## DATA EXTRACT:
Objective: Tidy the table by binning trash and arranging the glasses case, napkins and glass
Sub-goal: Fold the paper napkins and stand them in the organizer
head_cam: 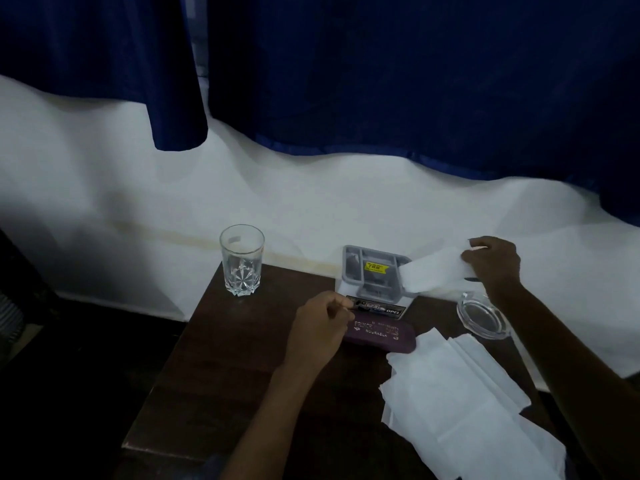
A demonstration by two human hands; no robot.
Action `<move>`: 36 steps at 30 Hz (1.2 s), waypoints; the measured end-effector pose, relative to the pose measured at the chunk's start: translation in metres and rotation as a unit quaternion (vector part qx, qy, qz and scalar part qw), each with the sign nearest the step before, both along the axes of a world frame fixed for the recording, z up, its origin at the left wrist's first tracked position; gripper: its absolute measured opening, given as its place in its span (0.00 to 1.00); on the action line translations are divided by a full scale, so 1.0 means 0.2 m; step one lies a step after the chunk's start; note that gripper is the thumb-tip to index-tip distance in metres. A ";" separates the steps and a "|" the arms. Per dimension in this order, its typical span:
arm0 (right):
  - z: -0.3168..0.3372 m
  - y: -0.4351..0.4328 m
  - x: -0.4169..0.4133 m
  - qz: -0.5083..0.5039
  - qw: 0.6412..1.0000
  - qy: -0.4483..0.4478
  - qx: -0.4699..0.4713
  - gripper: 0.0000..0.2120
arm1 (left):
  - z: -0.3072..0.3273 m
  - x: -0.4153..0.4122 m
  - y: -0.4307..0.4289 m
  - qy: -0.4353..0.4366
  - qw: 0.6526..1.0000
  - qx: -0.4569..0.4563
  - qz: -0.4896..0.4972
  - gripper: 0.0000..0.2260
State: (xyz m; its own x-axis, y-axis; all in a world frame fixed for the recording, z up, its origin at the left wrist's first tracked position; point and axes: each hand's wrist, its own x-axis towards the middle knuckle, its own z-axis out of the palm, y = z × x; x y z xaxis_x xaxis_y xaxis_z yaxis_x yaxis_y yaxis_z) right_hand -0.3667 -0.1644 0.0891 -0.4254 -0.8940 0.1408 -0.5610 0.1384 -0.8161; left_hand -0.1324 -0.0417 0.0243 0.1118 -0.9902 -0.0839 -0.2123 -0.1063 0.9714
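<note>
1. At the near right corner of the table (pixel 214 368), loose napkins (pixel 460 403) lie fanned and overlapping, some hanging over the edge.
2. Toward the middle, the maroon glasses case (pixel 381 336) lies flat, its right end touching the napkins. The left hand (pixel 317 329) sits at its left end, fingers curled (whether on the case or something small, I cannot tell).
3. By the right edge sits a glass ashtray (pixel 481 317).
4. At the far edge, the right hand (pixel 493 263) pinches one napkin (pixel 433 271) against the grey holder (pixel 372 271). Napkin arranging seems to be the step in hand; next, I'd judge, the sheet needs sliding squarely into a slot without crumpling.
5. The glass (pixel 241 259) stands upright at the far left corner.
</note>
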 end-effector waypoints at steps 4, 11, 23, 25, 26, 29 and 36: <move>-0.02 -0.03 0.07 0.074 0.996 -0.047 0.019 0.15 | 0.00 -0.01 0.00 0.005 1.000 0.002 -0.009 0.05; -0.19 -0.06 0.13 0.076 0.994 -0.032 0.070 0.21 | -0.02 -0.03 -0.02 -0.007 1.000 0.010 -0.024 0.07; -0.29 0.70 0.02 0.108 0.975 -0.136 0.140 0.07 | -0.05 -0.10 0.01 -0.079 0.990 0.053 -0.105 0.08; -0.35 0.69 0.02 0.123 0.978 -0.045 0.161 0.09 | -0.06 -0.11 0.01 -0.104 0.985 0.064 -0.125 0.09; -0.38 0.67 0.01 0.138 0.976 0.011 0.166 0.09 | -0.06 -0.11 0.01 -0.114 0.982 0.067 -0.134 0.10; -0.47 0.61 0.01 0.207 0.943 0.144 0.217 0.11 | -0.07 -0.12 0.02 -0.149 0.975 0.072 -0.148 0.10; -0.64 0.57 0.06 0.233 0.912 0.234 0.245 0.10 | -0.08 -0.16 0.02 -0.183 0.968 0.067 -0.160 0.11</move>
State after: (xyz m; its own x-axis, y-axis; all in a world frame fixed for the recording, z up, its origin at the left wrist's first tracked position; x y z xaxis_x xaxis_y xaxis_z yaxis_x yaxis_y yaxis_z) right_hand -0.3540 -0.0500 -0.0382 0.0208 -0.9669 -0.2545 -0.9228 0.0794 -0.3770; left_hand -0.1643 -0.0386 0.0076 -0.1519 -0.9623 -0.2257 -0.5817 -0.0976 0.8075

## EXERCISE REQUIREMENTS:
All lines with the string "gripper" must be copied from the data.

## REPLY:
Action `<move>`: 36 steps at 30 Hz (1.2 s), waypoints; the measured end-effector pose, relative to the pose measured at the chunk's start: translation in metres and rotation as a unit quaternion (vector part qx, qy, qz and scalar part qw), each with the sign nearest the step before, both along the axes of a world frame fixed for the recording, z up, its origin at the left wrist's first tracked position; gripper: its absolute measured opening, given as its place in its span (0.00 to 1.00); on the action line translations are divided by a full scale, so 1.0 means 0.2 m; step one lies a step after the chunk's start; note that gripper is the thumb-tip to index-tip distance in metres. A ";" separates the steps and a "|" the arms. Per dimension in this order, its typical span:
  - gripper: 0.0000..0.2120
  - gripper: 0.0000..0.2260

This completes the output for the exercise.